- What is needed:
When the word "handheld" shows up in a line of the records below, copy that line.

━━ Available data ━━

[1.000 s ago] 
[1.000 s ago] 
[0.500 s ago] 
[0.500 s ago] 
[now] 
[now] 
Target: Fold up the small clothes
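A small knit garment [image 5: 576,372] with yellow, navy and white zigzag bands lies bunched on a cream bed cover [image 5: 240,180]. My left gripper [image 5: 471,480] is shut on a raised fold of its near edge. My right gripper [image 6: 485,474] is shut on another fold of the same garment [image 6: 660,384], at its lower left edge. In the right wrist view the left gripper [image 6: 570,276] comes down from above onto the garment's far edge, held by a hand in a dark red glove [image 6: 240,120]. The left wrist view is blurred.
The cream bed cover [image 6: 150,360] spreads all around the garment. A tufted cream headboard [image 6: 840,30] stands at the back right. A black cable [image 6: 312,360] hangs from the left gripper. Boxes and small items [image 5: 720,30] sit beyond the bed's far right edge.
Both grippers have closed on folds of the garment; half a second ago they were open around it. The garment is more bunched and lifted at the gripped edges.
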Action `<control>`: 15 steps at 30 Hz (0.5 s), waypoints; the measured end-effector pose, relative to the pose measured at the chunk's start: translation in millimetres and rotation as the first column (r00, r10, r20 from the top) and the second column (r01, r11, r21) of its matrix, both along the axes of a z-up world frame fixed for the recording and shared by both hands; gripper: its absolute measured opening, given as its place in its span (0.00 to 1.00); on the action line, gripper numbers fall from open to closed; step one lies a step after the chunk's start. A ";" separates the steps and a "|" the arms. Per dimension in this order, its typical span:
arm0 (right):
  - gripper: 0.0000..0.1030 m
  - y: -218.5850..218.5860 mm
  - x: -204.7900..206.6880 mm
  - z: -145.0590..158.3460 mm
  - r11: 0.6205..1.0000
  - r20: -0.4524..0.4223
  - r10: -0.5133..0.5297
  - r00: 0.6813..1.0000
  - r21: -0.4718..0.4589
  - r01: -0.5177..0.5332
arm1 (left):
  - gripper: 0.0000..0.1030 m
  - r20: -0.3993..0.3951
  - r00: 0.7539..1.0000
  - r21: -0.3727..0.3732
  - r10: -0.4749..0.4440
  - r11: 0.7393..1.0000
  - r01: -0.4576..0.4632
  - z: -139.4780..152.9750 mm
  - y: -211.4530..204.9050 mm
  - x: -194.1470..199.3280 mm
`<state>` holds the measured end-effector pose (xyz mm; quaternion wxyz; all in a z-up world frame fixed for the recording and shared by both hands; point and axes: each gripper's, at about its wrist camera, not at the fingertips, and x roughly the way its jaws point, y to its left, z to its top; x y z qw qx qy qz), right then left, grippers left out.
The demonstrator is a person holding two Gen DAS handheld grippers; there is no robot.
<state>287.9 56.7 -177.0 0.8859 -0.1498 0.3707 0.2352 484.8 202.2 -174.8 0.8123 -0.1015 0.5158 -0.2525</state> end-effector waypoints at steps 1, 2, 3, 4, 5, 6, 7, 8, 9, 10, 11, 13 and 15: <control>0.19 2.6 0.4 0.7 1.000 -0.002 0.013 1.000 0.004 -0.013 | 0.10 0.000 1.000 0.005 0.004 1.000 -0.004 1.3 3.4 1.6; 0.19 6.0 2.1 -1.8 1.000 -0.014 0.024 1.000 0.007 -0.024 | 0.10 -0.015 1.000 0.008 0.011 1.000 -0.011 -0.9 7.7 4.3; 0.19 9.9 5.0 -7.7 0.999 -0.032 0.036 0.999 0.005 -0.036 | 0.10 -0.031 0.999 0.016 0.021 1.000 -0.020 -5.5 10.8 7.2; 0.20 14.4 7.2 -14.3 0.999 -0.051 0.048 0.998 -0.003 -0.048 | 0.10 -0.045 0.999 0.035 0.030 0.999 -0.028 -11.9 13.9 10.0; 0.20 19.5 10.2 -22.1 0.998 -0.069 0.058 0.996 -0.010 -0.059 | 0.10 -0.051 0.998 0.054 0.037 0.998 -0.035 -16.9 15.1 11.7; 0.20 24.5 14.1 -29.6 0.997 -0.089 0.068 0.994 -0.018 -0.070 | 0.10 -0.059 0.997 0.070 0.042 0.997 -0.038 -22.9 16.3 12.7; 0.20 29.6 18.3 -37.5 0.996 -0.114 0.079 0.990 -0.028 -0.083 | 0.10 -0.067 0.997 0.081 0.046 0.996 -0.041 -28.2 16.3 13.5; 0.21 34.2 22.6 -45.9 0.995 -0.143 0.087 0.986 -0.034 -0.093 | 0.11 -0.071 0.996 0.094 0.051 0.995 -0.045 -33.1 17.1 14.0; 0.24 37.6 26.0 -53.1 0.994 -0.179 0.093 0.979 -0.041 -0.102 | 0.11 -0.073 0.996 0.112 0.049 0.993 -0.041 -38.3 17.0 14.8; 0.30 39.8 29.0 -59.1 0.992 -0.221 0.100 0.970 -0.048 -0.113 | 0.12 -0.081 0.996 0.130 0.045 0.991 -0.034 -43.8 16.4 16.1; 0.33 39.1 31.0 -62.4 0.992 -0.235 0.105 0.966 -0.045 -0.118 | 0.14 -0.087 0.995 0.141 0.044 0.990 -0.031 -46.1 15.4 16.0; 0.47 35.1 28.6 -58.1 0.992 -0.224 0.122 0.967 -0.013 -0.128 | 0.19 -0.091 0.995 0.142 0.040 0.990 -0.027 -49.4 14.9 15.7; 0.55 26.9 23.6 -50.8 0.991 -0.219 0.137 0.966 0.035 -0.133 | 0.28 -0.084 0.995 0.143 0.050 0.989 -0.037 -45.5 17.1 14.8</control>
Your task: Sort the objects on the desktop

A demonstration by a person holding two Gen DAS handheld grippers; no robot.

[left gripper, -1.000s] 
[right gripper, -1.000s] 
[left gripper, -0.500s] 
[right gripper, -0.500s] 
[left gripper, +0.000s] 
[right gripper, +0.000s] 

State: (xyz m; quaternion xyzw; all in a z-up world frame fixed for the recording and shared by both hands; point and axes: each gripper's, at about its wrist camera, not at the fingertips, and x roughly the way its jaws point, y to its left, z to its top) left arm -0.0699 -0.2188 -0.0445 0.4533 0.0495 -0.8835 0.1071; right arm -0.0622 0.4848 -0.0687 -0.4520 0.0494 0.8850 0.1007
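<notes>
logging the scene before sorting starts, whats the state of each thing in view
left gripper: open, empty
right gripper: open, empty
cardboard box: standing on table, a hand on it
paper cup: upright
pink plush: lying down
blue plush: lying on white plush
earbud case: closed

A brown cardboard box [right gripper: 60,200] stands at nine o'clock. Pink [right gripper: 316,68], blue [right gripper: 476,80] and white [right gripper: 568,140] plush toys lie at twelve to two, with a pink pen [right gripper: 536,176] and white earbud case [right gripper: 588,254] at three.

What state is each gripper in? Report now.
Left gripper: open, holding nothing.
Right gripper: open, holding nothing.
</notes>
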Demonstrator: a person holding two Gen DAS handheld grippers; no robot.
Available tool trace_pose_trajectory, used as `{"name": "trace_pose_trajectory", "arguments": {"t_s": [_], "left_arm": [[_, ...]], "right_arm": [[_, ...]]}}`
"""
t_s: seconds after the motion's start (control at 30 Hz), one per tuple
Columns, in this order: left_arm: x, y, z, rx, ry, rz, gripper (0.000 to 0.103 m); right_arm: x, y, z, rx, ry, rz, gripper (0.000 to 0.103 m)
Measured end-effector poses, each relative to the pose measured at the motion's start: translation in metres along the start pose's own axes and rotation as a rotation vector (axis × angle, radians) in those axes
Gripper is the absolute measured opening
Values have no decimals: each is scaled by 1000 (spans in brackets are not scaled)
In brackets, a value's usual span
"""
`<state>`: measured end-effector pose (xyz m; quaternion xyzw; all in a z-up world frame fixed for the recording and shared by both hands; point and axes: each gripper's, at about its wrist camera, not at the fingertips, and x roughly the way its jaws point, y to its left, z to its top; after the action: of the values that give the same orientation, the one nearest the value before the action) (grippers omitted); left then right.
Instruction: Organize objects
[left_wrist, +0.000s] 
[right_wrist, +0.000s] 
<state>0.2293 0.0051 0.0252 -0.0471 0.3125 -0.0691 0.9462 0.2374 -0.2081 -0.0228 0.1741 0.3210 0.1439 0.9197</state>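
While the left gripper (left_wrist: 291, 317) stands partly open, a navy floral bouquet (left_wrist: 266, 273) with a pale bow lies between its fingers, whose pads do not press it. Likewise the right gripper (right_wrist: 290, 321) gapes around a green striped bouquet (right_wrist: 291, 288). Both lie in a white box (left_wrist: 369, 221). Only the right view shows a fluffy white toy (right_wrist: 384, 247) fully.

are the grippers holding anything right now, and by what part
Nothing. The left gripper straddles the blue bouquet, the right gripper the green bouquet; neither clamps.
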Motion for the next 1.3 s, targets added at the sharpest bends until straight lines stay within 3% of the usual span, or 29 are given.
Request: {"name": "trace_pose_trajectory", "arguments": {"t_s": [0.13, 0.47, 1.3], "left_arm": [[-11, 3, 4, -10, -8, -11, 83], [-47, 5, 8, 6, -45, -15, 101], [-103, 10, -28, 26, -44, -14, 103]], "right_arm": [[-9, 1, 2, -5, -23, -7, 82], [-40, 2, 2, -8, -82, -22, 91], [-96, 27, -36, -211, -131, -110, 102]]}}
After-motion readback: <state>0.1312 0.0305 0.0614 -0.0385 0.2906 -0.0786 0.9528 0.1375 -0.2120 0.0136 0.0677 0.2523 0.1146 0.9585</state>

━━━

- Problem solution:
The demonstrator is a person holding two Gen DAS handheld grippers; there is no robot.
A demonstration by a person holding two Gen DAS handheld grippers; no robot.
Demonstrator: a person holding two Gen DAS handheld grippers; no robot.

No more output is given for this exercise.